* _What is needed_: For this exercise, repeat exactly the lines below starting at the line holding "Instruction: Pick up" and ending at the line holding "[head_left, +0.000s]", both included, with no extra lines and no pictures.

[Items listed in a dataset]

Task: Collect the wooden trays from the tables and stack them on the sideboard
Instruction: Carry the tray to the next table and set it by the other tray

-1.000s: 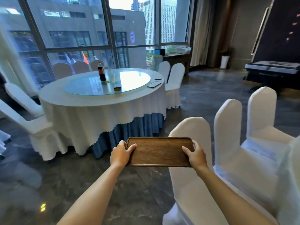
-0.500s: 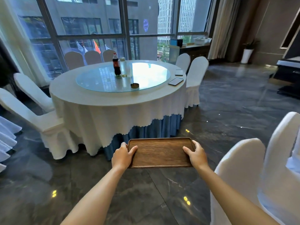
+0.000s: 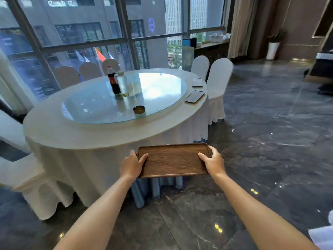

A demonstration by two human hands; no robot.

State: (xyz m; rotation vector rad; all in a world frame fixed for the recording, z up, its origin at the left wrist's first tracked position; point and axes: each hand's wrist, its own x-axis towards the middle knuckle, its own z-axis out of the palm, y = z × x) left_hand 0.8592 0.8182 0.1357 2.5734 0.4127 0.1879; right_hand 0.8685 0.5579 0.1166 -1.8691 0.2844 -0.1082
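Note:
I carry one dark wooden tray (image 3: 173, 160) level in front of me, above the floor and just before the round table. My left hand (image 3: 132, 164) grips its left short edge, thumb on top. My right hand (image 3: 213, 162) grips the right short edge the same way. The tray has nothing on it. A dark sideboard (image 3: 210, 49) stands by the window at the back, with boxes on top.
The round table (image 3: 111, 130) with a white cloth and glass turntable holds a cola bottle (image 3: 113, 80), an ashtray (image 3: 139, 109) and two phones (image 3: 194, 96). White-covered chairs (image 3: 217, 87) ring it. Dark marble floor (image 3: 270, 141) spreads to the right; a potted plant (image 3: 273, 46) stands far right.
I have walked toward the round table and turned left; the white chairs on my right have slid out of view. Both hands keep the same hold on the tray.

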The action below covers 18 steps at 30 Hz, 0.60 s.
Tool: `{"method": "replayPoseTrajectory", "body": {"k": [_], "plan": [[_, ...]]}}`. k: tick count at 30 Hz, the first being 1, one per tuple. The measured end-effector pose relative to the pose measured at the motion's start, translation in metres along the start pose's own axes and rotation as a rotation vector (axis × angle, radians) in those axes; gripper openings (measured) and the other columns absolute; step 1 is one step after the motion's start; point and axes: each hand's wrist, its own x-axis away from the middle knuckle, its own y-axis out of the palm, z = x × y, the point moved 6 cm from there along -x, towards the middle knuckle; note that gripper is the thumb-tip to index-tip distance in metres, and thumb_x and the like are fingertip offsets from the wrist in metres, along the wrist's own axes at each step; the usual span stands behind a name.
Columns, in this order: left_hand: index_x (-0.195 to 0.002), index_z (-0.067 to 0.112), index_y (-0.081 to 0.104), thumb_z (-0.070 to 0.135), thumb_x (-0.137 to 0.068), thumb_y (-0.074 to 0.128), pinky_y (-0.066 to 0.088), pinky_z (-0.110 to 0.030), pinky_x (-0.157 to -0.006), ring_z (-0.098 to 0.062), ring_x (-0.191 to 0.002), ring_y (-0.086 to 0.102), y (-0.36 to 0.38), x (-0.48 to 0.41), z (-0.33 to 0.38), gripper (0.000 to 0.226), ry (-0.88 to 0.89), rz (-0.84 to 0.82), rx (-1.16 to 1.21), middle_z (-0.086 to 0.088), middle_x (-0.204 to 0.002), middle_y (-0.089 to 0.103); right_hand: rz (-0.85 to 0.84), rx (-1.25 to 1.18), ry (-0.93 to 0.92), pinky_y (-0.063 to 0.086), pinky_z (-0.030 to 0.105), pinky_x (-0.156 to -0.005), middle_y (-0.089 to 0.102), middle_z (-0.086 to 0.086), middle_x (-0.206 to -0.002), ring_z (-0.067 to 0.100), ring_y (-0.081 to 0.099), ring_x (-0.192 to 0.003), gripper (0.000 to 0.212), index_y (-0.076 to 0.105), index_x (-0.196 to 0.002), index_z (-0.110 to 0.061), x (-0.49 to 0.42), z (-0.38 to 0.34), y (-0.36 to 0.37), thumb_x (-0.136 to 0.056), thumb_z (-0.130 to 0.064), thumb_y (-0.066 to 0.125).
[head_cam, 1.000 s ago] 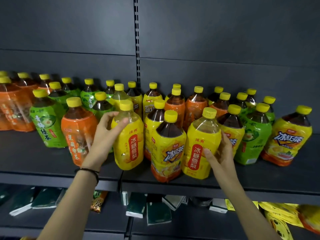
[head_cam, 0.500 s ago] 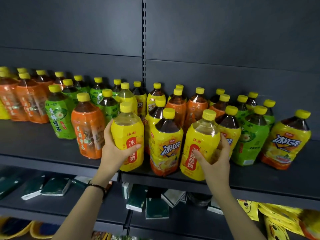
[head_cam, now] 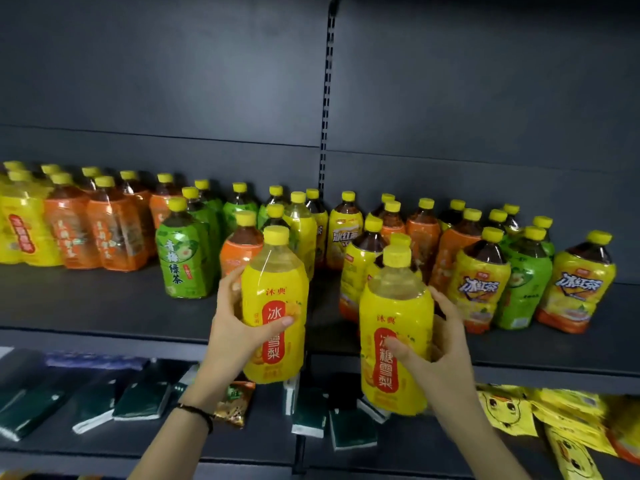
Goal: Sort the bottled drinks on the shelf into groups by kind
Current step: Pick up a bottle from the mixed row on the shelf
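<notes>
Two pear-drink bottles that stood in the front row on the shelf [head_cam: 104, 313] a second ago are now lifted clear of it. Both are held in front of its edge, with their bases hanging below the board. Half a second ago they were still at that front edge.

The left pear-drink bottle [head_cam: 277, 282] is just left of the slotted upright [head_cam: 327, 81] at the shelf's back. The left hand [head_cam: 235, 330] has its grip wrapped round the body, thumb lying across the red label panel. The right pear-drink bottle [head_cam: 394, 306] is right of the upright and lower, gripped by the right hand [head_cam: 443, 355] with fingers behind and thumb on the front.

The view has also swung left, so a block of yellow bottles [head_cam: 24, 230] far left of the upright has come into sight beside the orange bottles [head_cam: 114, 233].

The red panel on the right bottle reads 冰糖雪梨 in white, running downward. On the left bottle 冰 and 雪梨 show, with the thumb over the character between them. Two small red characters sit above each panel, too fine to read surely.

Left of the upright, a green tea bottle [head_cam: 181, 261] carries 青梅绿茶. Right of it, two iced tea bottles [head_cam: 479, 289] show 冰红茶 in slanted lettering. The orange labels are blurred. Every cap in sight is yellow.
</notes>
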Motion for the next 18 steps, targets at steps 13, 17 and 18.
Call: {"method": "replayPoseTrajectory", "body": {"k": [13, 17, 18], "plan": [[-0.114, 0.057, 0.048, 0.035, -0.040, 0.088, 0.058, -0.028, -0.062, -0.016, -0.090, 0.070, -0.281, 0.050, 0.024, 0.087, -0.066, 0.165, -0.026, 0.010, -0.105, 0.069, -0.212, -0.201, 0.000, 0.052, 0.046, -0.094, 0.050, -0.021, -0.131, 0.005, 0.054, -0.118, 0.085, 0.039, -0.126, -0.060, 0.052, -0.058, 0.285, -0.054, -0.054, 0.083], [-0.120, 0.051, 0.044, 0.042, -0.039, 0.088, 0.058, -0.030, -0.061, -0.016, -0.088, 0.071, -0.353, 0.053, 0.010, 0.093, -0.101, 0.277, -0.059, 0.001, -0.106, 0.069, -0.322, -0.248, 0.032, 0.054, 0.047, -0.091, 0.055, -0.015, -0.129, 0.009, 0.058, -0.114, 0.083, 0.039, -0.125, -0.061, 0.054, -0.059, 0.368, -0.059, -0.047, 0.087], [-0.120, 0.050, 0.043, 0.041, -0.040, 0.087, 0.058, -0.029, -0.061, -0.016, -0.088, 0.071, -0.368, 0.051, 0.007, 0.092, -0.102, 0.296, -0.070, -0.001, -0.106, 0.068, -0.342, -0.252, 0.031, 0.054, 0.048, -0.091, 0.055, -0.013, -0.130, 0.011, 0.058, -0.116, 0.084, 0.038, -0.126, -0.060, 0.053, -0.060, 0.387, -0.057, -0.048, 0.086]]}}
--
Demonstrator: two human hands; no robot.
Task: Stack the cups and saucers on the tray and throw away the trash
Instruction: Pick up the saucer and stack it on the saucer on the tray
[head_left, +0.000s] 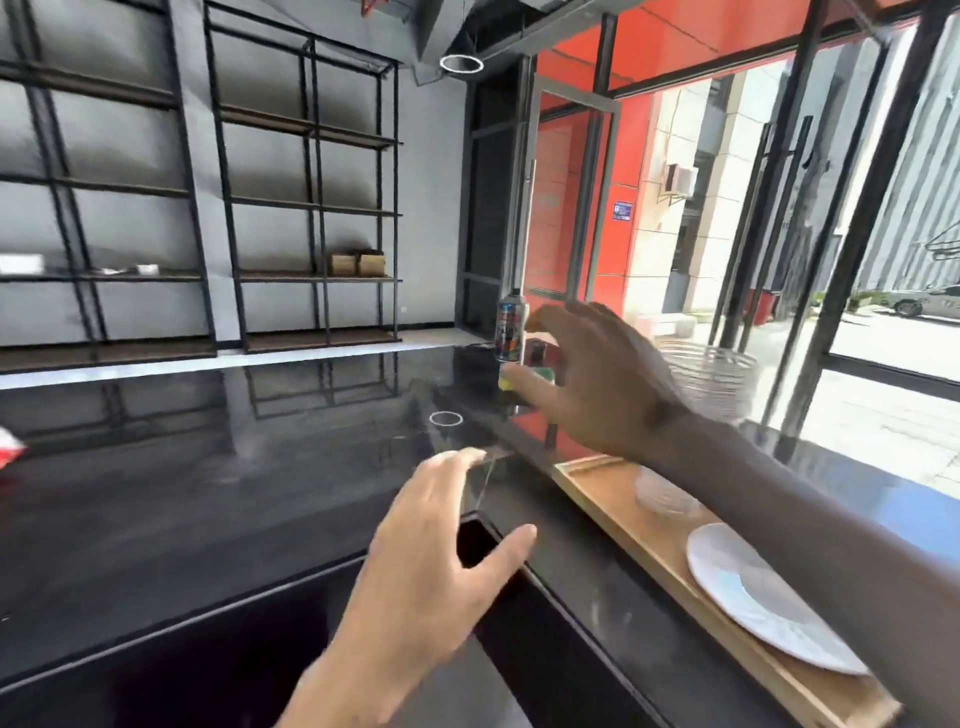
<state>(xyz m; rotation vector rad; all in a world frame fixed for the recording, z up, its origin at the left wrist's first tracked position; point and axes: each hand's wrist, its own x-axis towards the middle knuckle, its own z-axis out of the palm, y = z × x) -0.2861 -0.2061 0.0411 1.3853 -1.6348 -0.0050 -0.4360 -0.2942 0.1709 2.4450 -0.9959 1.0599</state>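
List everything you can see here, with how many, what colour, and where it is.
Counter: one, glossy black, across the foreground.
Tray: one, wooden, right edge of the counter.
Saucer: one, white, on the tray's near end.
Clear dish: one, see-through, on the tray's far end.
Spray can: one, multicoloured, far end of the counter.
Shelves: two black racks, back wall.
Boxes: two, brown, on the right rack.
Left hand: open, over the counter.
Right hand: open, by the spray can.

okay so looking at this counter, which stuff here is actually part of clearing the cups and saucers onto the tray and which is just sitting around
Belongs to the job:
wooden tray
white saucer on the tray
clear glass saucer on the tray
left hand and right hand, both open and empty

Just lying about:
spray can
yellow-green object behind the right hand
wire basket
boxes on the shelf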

* _Output of the exercise_:
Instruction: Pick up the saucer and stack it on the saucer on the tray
[head_left, +0.000s] 

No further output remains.